# Aim of the task:
Your reply should be the full listing, copied exactly.

# Material for this exercise:

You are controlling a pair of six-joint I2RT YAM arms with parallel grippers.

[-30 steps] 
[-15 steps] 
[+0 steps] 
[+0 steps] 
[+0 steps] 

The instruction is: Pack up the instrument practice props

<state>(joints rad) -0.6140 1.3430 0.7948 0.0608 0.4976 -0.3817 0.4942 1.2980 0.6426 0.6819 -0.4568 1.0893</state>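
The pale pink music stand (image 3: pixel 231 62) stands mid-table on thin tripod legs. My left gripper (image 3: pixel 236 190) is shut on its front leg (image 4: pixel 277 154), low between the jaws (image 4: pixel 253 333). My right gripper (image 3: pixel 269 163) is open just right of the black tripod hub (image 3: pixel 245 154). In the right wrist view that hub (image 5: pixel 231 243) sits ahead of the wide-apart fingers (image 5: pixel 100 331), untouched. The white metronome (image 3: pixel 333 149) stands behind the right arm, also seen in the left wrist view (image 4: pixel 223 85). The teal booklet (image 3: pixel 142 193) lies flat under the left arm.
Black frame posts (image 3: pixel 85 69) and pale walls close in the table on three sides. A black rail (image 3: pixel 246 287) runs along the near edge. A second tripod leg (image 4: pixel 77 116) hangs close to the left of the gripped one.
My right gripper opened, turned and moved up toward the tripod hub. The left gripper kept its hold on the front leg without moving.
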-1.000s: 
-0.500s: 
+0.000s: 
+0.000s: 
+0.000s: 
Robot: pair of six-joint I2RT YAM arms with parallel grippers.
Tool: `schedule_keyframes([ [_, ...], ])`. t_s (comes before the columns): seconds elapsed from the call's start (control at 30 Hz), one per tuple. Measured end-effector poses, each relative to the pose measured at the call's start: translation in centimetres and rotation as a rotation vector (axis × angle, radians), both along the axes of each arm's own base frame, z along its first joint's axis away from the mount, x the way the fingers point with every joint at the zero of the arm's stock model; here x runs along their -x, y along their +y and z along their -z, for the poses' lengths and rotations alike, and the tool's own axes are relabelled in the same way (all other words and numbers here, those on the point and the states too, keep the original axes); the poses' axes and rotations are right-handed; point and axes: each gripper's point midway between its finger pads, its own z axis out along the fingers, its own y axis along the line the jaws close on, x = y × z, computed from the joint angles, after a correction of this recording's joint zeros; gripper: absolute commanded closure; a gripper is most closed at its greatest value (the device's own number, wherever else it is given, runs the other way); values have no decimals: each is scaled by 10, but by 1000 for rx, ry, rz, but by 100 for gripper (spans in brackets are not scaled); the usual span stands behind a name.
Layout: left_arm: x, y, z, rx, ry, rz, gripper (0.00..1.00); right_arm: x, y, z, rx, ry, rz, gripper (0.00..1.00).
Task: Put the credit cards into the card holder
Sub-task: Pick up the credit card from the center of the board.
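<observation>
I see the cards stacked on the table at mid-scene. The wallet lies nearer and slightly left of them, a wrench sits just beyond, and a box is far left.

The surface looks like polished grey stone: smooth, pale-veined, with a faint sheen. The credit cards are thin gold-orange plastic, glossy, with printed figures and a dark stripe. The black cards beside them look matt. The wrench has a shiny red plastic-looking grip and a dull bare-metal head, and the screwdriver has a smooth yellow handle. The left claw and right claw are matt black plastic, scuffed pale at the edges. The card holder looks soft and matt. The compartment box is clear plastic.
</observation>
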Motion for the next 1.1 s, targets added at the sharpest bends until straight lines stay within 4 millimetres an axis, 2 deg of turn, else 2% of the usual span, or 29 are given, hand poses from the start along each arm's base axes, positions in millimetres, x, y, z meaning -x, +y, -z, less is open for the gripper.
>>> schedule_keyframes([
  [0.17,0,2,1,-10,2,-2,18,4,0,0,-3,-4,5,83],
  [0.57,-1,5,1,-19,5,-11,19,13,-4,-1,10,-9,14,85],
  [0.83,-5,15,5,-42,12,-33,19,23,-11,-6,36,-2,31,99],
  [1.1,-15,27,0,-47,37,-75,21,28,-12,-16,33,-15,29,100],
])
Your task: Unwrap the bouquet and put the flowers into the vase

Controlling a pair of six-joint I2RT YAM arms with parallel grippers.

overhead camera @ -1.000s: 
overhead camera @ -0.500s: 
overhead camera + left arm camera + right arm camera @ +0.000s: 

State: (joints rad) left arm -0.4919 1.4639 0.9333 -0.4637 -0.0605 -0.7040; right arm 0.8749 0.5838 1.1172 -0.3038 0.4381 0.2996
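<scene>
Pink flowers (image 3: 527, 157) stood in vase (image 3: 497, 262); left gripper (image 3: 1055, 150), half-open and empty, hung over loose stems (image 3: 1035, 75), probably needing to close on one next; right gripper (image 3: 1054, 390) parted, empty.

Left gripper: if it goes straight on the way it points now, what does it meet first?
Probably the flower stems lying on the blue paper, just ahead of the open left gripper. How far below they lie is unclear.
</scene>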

# Task response:
You are controlling a pair of six-joint I2RT YAM arms with parallel grippers.

[-30 steps] 
[-15 steps] 
[+0 steps] 
[+0 steps] 
[+0 steps] 

The instruction is: Pack up the instrument practice props

<state>(joints rad) -0.6140 1.3430 0.7948 0.0608 0.4976 -0.3817 0.4942 1.2980 0.6426 0.6819 -0.4568 1.0893</state>
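The pale pink music stand (image 3: pixel 231 62) stands mid-table on thin tripod legs. My left gripper (image 3: pixel 236 190) is shut on its front leg (image 4: pixel 277 154), low between the jaws (image 4: pixel 253 333). My right gripper (image 3: pixel 269 163) is open just right of the black tripod hub (image 3: pixel 245 154). In the right wrist view that hub (image 5: pixel 231 243) sits ahead of the wide-apart fingers (image 5: pixel 100 331), untouched. The white metronome (image 3: pixel 333 149) stands behind the right arm, also seen in the left wrist view (image 4: pixel 223 85). The teal booklet (image 3: pixel 142 193) lies flat under the left arm.
Black frame posts (image 3: pixel 85 69) and pale walls close in the table on three sides. A black rail (image 3: pixel 246 287) runs along the near edge. A second tripod leg (image 4: pixel 77 116) hangs close to the left of the gripped one.
My right gripper opened, turned and moved up toward the tripod hub. The left gripper kept its hold on the front leg without moving.
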-1.000s: 
-0.500s: 
+0.000s: 
+0.000s: 
+0.000s: 
Robot: pair of six-joint I2RT YAM arms with parallel grippers.
Tool: `schedule_keyframes([ [_, ...], ])`. t_s (comes before the columns): seconds elapsed from the call's start (control at 30 Hz), one per tuple. Measured end-effector poses, each relative to the pose measured at the call's start: translation in centimetres and rotation as a rotation vector (axis × angle, radians), both along the axes of each arm's own base frame, z along its first joint's axis away from the mount, x the way the fingers point with every joint at the zero of the arm's stock model; here x runs along their -x, y along their +y and z along their -z, for the poses' lengths and rotations alike, and the tool's own axes are relabelled in the same way (all other words and numbers here, those on the point and the states too, keep the original axes); the poses' axes and rotations are right-handed; point and axes: each gripper's point midway between its finger pads, its own z axis out along the fingers, its own y axis along the line the jaws close on, x = y × z, computed from the joint angles, after a correction of this recording's joint zeros; gripper: absolute commanded closure; a gripper is most closed at its greatest value (the device's own number, wherever else it is given, runs the other way); values have no decimals: each is scaled by 10, but by 1000 for rx, ry, rz, but by 100 for gripper (spans in brackets are not scaled); the usual span stands behind a name.
Layout: left_arm: x, y, z, rx, ry, rz, gripper (0.00..1.00); right_arm: x, y, z, rx, ry, rz, gripper (0.00..1.00).
Task: Put the credit cards into the card holder
Sub-task: Pick up the credit card from the center of the board.
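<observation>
I see the cards stacked on the table at mid-scene. The wallet lies nearer and slightly left of them, a wrench sits just beyond, and a box is far left.

The surface looks like polished grey stone: smooth, pale-veined, with a faint sheen. The credit cards are thin gold-orange plastic, glossy, with printed figures and a dark stripe. The black cards beside them look matt. The wrench has a shiny red plastic-looking grip and a dull bare-metal head, and the screwdriver has a smooth yellow handle. The left claw and right claw are matt black plastic, scuffed pale at the edges. The card holder looks soft and matt. The compartment box is clear plastic.
</observation>
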Motion for the next 1.1 s, targets added at the sharpest bends until straight lines stay within 4 millimetres an axis, 2 deg of turn, else 2% of the usual span, or 29 are given, hand poses from the start along each arm's base axes, positions in millimetres, x, y, z meaning -x, +y, -z, less is open for the gripper.
>>> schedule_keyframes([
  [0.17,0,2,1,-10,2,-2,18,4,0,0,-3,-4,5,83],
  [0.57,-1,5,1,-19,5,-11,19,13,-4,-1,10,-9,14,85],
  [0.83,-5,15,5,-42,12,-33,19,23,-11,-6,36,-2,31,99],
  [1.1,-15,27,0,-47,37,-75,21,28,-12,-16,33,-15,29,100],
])
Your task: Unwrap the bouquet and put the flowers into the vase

Controlling a pair of six-joint I2RT YAM arms with parallel grippers.

overhead camera @ -1.000s: 
overhead camera @ -0.500s: 
overhead camera + left arm camera + right arm camera @ +0.000s: 

State: (joints rad) left arm -0.4919 1.4639 0.9333 -0.4637 -0.0605 -0.7040; right arm 0.8749 0.5838 1.1172 -0.3038 0.4381 0.2996
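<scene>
Pink flowers (image 3: 527, 157) stood in vase (image 3: 497, 262); left gripper (image 3: 1055, 150), half-open and empty, hung over loose stems (image 3: 1035, 75), probably needing to close on one next; right gripper (image 3: 1054, 390) parted, empty.

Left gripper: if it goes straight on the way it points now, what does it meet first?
Probably the flower stems lying on the blue paper, just ahead of the open left gripper. How far below they lie is unclear.
</scene>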

No additional output is required for this exercise.